The worst part is. Since Monday I have felt so tired I can barely move. Last night I did 730pm to 3am. 5am to 7am. And lunchtime 12 to 1pm nap.

I am now struggling not to sleep right now. Heavy head . No energy etc

Has anyone had this ? Only other thing I can think of is being ill. But I don't feel it
hehe

You're not match fit. I used to build events spaces, giant Tipi's, stretch tents that sort of stuff atleast 6 days a week for a couple of years. Lifting 30-40kg 8m logs 2 at a time. We used to have a challenge of carrying 2 tent canvases at one time, they were 80kg each, it was hard but doable when you're in your 20's and back pain is yet to be invented. Fireplaces that weighed maybe 60kg needing carrying from the front of an event to the back that we'd do Farmers Walk style until your grip gave out.

Never an ache or pain after the first 2 weeks of the season.

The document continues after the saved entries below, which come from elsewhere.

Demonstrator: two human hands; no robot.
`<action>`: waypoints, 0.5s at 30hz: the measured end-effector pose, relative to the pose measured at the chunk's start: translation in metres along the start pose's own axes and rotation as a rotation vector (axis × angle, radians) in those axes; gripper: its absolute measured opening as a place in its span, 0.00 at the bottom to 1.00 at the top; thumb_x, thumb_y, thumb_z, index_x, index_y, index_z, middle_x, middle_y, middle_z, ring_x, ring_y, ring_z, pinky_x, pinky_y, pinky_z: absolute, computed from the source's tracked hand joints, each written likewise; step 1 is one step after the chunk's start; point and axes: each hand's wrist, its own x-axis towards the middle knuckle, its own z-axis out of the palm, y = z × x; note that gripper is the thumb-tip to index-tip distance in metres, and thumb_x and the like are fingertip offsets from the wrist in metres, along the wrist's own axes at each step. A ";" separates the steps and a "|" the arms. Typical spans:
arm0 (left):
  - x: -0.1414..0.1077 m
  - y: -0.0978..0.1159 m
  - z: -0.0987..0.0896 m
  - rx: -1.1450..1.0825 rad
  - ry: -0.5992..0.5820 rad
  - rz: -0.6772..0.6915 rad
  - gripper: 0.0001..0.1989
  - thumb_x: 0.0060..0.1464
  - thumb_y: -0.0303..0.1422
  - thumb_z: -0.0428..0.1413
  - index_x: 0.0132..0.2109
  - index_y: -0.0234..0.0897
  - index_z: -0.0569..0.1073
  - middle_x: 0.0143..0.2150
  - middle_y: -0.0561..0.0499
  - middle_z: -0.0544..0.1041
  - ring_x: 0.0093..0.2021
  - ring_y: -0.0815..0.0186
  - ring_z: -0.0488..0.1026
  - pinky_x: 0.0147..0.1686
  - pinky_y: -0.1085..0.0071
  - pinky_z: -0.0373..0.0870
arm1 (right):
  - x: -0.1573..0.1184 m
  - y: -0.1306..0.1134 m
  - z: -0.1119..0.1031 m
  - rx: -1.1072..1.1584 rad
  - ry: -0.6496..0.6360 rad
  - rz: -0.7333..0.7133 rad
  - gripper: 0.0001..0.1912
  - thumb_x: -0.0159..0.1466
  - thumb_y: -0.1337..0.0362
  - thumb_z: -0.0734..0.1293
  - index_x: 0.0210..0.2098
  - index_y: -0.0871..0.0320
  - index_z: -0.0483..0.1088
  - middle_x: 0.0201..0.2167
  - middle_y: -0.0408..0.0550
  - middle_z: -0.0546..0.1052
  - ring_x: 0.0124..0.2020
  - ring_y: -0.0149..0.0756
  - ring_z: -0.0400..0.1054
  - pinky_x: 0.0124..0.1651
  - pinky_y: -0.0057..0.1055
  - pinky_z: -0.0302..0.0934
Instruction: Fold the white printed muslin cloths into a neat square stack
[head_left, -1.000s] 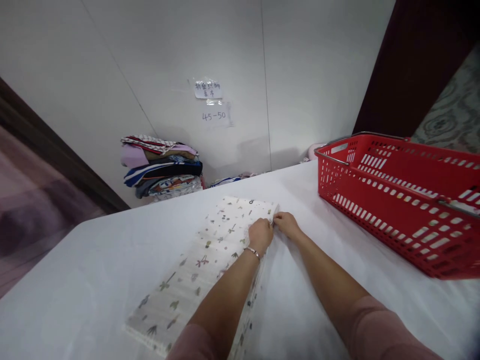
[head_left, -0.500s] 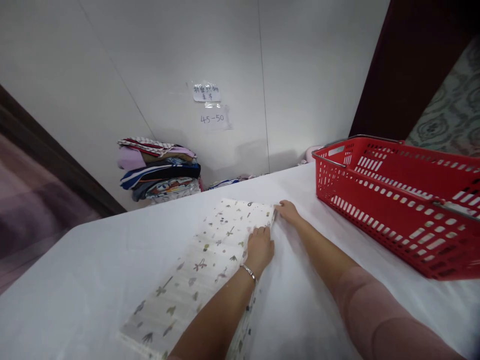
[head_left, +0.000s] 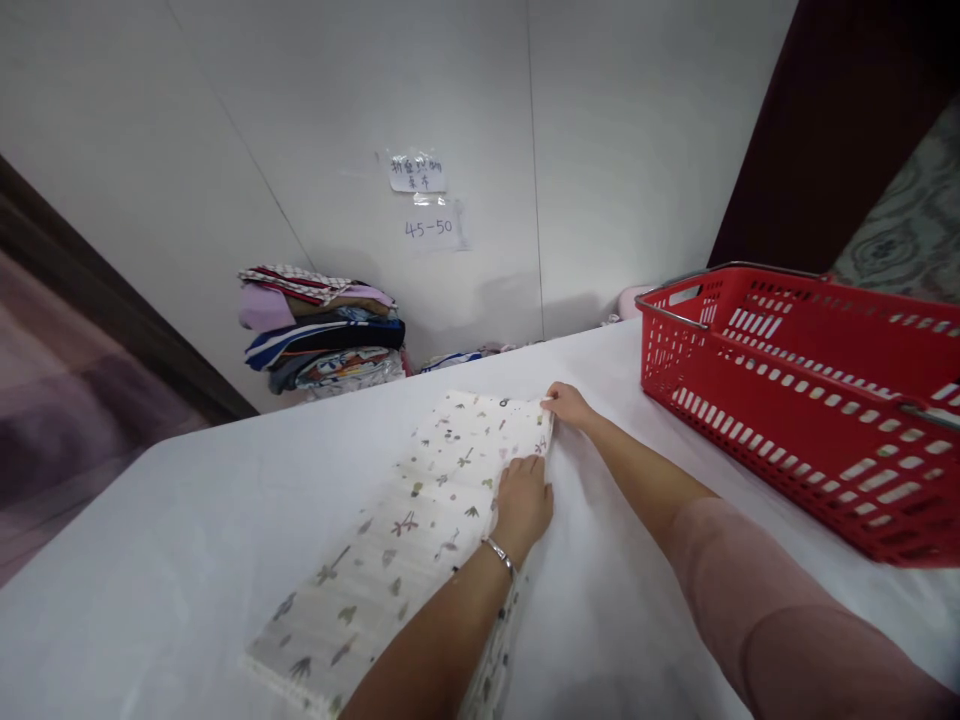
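Note:
A white cloth (head_left: 420, 510) printed with small leaves and dots lies folded in a long strip, slanting across the white-covered table. My left hand (head_left: 523, 503), a silver bracelet at its wrist, rests with outstretched fingers on top of the cloth by its right edge. At the cloth's far right corner, my right hand (head_left: 568, 406) pinches the layered fabric between thumb and fingers. My left forearm hides part of the strip's near right side.
A red plastic basket (head_left: 787, 410) with metal handles stands on the table (head_left: 202, 530) at the right. Beyond the far edge, folded clothes (head_left: 322, 335) are stacked against the wall. Two paper notes (head_left: 435, 228) are taped above. Sheer pinkish fabric (head_left: 67, 400) hangs at the left.
My right fingers have closed further over the cloth's far corner. My left hand stays nearly in place on the fabric. The whole view has shifted slightly.

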 end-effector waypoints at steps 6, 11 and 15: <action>-0.004 -0.002 -0.003 -0.041 -0.031 0.023 0.19 0.55 0.35 0.48 0.53 0.37 0.65 0.55 0.47 0.68 0.53 0.59 0.61 0.53 0.64 0.57 | -0.002 0.010 0.010 -0.004 0.038 -0.022 0.20 0.54 0.69 0.64 0.47 0.58 0.68 0.41 0.45 0.74 0.39 0.31 0.66 0.42 0.24 0.57; -0.021 -0.014 -0.012 -0.053 -0.043 0.060 0.24 0.57 0.42 0.46 0.58 0.38 0.61 0.63 0.47 0.59 0.61 0.58 0.55 0.59 0.61 0.50 | -0.016 0.007 0.006 -0.065 0.115 -0.029 0.19 0.58 0.67 0.61 0.49 0.61 0.67 0.48 0.53 0.70 0.49 0.38 0.63 0.50 0.32 0.55; -0.037 -0.022 -0.006 0.014 -0.036 0.024 0.28 0.58 0.47 0.42 0.61 0.37 0.57 0.65 0.45 0.54 0.65 0.56 0.47 0.62 0.53 0.43 | -0.033 -0.020 0.013 -0.145 0.119 -0.233 0.21 0.62 0.64 0.57 0.54 0.59 0.63 0.59 0.54 0.60 0.62 0.43 0.47 0.61 0.38 0.40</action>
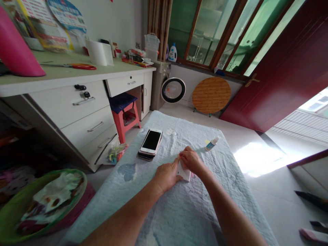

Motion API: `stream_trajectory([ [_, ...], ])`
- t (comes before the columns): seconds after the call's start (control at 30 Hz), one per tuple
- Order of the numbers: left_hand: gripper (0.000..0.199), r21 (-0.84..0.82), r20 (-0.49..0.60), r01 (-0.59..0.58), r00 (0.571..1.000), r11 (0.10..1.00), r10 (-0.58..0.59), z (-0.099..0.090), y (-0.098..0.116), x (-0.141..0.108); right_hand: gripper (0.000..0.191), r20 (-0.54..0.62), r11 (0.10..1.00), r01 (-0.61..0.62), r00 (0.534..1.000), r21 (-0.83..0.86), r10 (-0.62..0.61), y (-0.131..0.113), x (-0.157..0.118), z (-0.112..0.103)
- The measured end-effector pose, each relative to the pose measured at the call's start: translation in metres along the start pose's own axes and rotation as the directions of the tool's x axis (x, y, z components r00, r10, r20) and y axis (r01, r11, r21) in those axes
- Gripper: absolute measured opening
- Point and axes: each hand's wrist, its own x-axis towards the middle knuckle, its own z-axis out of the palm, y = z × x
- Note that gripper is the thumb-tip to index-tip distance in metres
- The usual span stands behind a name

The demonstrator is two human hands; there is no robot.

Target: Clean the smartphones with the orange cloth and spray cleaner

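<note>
A flat white object (185,174), perhaps a phone or a small box, lies on the cloth-covered table (164,212) between my hands. My left hand (167,174) grips its left side, the thumb near the lower edge. My right hand (190,159) is closed at its upper end, with the fingers bent over it; whether something small is pinched there is hidden. Up and to the left rests a white phone (151,140) with a dark screen, on top of other phones. A small spray bottle (212,144) with a clear cap lies to the right.
Left of the table are a full waste basket (83,194), a plastic bag (115,153) and a red stool (125,119). A white desk (87,102) carries scissors (82,66) and a paper roll (98,53). Behind stand a washing machine (160,70) and a round wooden board (211,94).
</note>
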Motion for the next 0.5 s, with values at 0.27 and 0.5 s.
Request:
stream_trajectory([
  [0.27,0.05,0.089,-0.01,-0.054,0.998,0.995,0.055,0.0,0.002,-0.001,0.025,0.008,0.987,-0.096,0.995,-0.128,0.098,0.011,0.026,-0.001],
  [0.5,0.056,0.106,-0.019,-0.023,0.999,0.994,0.025,0.001,0.006,-0.002,0.023,0.011,0.971,-0.157,0.987,-0.181,0.162,0.026,0.028,-0.004],
])
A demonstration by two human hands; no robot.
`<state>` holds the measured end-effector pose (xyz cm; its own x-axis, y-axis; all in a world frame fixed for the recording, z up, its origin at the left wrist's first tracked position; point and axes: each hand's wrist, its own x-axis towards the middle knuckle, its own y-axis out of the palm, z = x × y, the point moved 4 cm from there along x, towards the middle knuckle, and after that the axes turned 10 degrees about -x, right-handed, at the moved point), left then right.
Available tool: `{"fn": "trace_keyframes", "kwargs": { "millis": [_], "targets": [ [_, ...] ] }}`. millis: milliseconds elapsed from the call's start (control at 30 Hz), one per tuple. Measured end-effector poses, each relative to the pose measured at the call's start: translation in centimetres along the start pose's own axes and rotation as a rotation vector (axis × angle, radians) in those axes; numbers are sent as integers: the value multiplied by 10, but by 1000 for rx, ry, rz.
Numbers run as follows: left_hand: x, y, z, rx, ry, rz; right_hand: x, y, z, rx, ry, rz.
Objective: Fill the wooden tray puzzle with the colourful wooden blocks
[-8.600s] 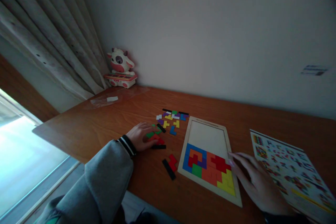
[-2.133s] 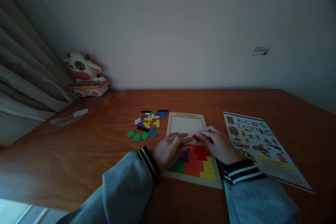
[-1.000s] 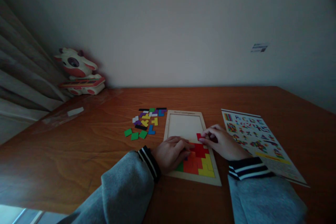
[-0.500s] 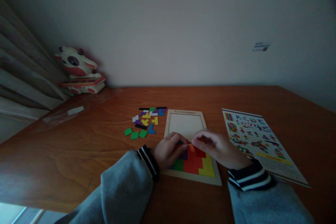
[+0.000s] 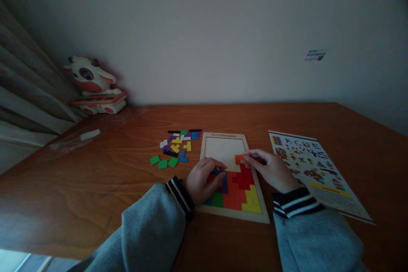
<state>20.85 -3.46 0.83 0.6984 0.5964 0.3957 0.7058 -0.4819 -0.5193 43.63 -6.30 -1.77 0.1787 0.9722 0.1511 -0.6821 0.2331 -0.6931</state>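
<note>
A wooden puzzle tray [image 5: 264, 216] lies in front of me, its near part filled with flat coloured pieces: red [image 5: 245, 178], orange-red [image 5: 234, 197], yellow [image 5: 253, 202], green [image 5: 218, 199], and blue and purple ones partly covered by my left hand. My right hand [image 5: 270, 170] pinches an orange puzzle piece [image 5: 240, 159] at the tray's right side, just beyond the red ones. My left hand [image 5: 204, 180] rests on the tray's left side, thumb and forefinger slightly apart over a blue piece, holding nothing that I can see. The far part of the tray shows bare wood.
Several loose pieces, such as green squares [image 5: 162, 164] and a blue L-shape [image 5: 183, 157], lie left of the tray. A printed pattern sheet [image 5: 318, 170] is at the right. A toy cow with a keyboard [image 5: 98, 89] stands at the back left, near the curtain [image 5: 28, 80].
My right hand has moved away from my left, toward the tray's far right, with the orange piece now visible in its fingers. My left hand's thumb and forefinger have parted slightly.
</note>
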Motion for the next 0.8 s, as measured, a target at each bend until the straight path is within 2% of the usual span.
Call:
{"fn": "trace_keyframes", "kwargs": {
  "millis": [233, 633, 800],
  "targets": [
    [0, 7, -2, 139, 51, 98, 5, 3, -1, -213, -69, -78],
    [-1, 7, 1, 146, 51, 102, 4, -3, 3, -216, -107, 48],
    [-1, 8, 2, 153, 48, 105, 1, -1, 6, -224, -85, 12]
  ]
}}
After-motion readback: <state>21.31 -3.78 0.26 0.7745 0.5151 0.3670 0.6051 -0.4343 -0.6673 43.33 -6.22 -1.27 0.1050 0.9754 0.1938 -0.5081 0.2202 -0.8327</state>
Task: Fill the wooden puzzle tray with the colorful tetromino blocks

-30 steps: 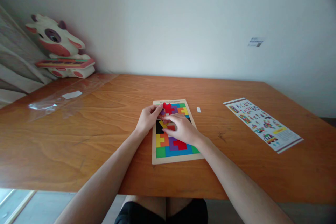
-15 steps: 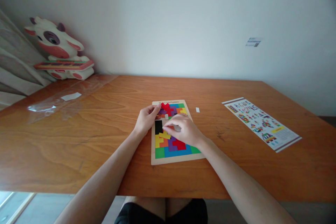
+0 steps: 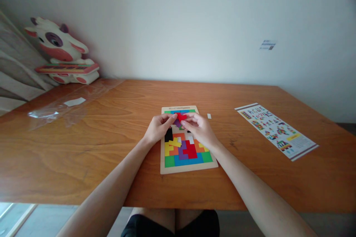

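A wooden puzzle board (image 3: 189, 170) with a pale frame lies on the table, filled in part with coloured block pieces. Over its upper half, my left hand (image 3: 159, 129) pinches a red piece (image 3: 181, 117) from the left. My right hand (image 3: 200, 129) has its fingertips closed on the same piece from the right. A purple piece (image 3: 177, 123) shows just beneath it. Lower down, a yellow piece (image 3: 175, 142) lies tilted on other pieces. Black recess shows near my left fingers, and white bits lie on the board's middle.
A printed pattern sheet (image 3: 275, 129) lies on the right of the wooden table (image 3: 111, 148). Clear plastic wrapping (image 3: 55, 114) and a cow-shaped toy keyboard (image 3: 66, 59) are at the left. A small white slip (image 3: 209, 116) sits right of the board.
My right hand has moved up from the board's middle and its fingertips now meet the red piece. My left hand has shifted slightly right with that piece, uncovering the board's middle.
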### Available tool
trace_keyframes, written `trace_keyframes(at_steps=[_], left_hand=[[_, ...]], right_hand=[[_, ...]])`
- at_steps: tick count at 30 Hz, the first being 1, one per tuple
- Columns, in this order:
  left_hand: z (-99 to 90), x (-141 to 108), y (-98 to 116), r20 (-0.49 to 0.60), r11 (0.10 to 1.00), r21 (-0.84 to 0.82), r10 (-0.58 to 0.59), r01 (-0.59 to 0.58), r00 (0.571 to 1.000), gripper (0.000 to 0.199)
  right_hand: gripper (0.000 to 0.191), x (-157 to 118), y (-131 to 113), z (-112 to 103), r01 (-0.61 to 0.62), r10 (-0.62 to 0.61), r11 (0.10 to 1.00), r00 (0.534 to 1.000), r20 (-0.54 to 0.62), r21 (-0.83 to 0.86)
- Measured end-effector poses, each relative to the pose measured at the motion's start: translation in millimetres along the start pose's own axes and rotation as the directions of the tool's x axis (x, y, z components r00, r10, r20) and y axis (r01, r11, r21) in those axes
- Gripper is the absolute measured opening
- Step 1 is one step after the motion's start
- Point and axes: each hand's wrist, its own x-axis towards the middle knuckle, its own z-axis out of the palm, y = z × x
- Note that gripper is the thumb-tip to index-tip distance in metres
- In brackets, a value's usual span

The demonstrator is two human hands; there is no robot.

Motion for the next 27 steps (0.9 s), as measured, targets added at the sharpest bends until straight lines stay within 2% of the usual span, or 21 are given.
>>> trace_keyframes(at_steps=[9, 12, 14, 16, 18, 19, 22, 25, 27], left_hand=[[-1.9, -1.2, 4.3, 0.000, 1.000, 0.013, 0.001, -0.001, 1.000, 0.043], [-3.0, -0.3, 0.5, -0.080, 0.999, -0.024, -0.025, 0.023, 0.996, 0.040], [-4.3, 1.2, -3.7, -0.157, 0.998, -0.052, -0.045, 0.037, 0.986, 0.039], [-5.8, 2.7, -7.5, -0.219, 0.997, -0.070, -0.057, 0.042, 0.974, 0.039], [-6.8, 3.6, -9.6, -0.249, 0.996, -0.074, -0.059, 0.041, 0.967, 0.040], [-7.0, 3.8, -10.0, -0.254, 0.997, -0.073, -0.057, 0.040, 0.965, 0.040], [-6.8, 3.5, -8.8, -0.235, 0.996, -0.079, -0.055, 0.038, 0.970, 0.040], [-6.0, 3.2, -7.3, -0.211, 0.996, -0.083, -0.060, 0.043, 0.976, 0.041], [-5.8, 3.3, -7.2, -0.204, 0.996, -0.082, -0.061, 0.045, 0.977, 0.042]], right_hand=[[0.033, 0.0, -5.0, -1.3, 0.021, -0.022, 1.000, 0.999, -0.030, -0.023], [0.029, 0.6, -3.9, -5.3, 0.044, -0.049, 0.997, 0.995, -0.090, -0.059], [0.023, -0.4, -3.4, -8.3, 0.118, -0.137, 0.981, 0.984, -0.118, -0.155], [0.012, -2.8, -3.2, -9.9, 0.242, -0.271, 0.920, 0.961, -0.053, -0.308], [0.002, -5.5, -2.9, -9.2, 0.377, -0.374, 0.814, 0.922, 0.097, -0.442], [0.005, -6.6, -2.8, -8.0, 0.436, -0.401, 0.758, 0.898, 0.181, -0.486], [0.012, -7.8, -2.2, -2.4, 0.554, -0.428, 0.615, 0.832, 0.353, -0.561], [0.013, -6.3, -1.6, 1.2, 0.615, -0.448, 0.493, 0.786, 0.427, -0.615], [0.012, -5.0, -0.9, 0.6, 0.637, -0.460, 0.445, 0.766, 0.450, -0.629]])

Went back to it on an ad-hoc basis, couldn't even pick one canvas up solo, embarrassing. And after the first day my shoulders were badly bruised from the logs.

Your body adapts.

Makes you realise that having a retirement age of 68 for people who do proper work is insane unless you're lucky enough to stay injury free.

zbc

953 posts

170 months

Friday 3rd October
quotequote all
I try to spend two weeks picking grapes every year. I'm late 50s and often one of the youngest people there so I feel I can't let the side down. It's normally only 6 hours or so but on your feet the whole time, plenty of bending and lifting weights. The first week is always the worst. I pray for a day of rain so we can't pick. That first weekend I sleep a lot. I'd like to say it gets easier after that but all I can say it doesn't get any worse. I sit at a desk for most of the rest of the year and look forward to spending my time amongst the rows of vines.